An average student from one of the reputed institutes will take home a starting package between Rs. 17,000 and Rs. 19,000, while a good student can nail a pay package up to Rs. 35,000.


Gone are the days when gaming was synonymous with the ubiquitous PC games. The rapid growth of mobile technology in India and the rising popularity of console and internet games ensure that gaming is not the geek’s domain anymore.

According to NASSCOM, the global gaming market is expected to grow by 78 per cent and reach $300 million by 2009, from a present paltry figure of $30 million. Most of the gaming development in India is on mobile platforms, and that’s where the industry is headed.

“As far as gaming goes we are at a very nascent stage. Zapak has now begun to create its own Intellectual Property, but most of what we get is rather technical,” says Ms. Kumar.

The game development industry is divided into back-end jobs such as coding which requires engineering/software background and front-end which is the creative or artistic part.

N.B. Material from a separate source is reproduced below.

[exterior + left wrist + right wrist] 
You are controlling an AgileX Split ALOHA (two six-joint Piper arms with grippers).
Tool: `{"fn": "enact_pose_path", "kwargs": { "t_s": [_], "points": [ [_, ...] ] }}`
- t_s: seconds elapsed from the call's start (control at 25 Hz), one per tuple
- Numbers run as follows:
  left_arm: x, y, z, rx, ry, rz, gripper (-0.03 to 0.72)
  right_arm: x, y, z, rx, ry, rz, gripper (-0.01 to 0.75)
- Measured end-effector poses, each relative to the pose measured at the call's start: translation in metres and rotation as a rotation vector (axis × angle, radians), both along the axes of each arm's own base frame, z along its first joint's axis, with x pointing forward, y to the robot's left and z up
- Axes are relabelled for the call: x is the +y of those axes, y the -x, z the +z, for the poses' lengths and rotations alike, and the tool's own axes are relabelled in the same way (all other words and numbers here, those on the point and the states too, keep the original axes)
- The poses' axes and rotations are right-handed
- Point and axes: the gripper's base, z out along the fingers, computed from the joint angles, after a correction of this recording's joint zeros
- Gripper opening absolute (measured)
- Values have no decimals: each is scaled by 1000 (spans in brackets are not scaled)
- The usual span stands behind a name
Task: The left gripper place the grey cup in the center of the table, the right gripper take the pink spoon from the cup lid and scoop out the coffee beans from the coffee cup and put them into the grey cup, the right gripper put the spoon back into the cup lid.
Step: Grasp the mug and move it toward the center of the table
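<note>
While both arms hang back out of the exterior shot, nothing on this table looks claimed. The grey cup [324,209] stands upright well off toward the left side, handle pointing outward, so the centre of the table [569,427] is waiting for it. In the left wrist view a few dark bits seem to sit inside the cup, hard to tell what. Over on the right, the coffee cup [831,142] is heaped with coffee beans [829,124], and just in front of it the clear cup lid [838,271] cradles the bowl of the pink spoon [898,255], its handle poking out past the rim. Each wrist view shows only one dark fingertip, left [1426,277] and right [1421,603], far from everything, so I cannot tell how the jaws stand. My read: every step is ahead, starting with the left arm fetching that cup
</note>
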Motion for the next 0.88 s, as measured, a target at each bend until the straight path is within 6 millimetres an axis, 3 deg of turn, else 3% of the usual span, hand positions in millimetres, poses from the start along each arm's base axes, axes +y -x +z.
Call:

“Console gaming, though very popular, has not taken off because of the cost factor. India has the fastest growing mobile market which is what we are placing our bets on,” says Bhaskar Dutt, head of the gaming division of TATA Exclsi. It is setting up a mobile gaming team in Pune and console gaming team in Bangalore.

More complicated

The major difference between animation and gaming is that while the former is a one-time rendering, the latter deals with real-time rendering. “That makes working for a gaming project more complicated, but the extent of detail involved is a lot lesser,” explains Mr. Dutt.

Though a lot more companies are working on both national and international game development projects, the industry is still looking for that big break! “We have the skill and the expertise but we are waiting for the ‘Sholay’ in gaming,” he adds with a laugh. From Rhythm and Blues, which did the background and the role of King Aslam for “Chronicles of Narnia,” to our very own Hanuman, attitudes towards animation in India are changing, but animators complain that most of the work does not satisfy their creativity. “Some of us do graphics and the rest of us code according to the requirements laid down to us to fit those parameters. That creative spirit in us tends to fizzle out,” says Shreyas Vaswani, an animation artist.

Sequences are visualised in great detail before being outsourced: the characters are modelled, movements are programmed, and all instructions are given in video format. This leaves very little scope for anything but mechanical execution.

“The industry is at a nascent stage and the Indian market is warming up to the idea of animation movies for adults too,” says Mr. Dutt.

“The issue is multi-pronged, and the lack of talent is an equal cause for concern. We have 17,000 animators, while we need at least 200,000, and the shortage is also in terms of the quality of available professionals. We are talking to NID and others to see if we can train their students to suit our requirements.”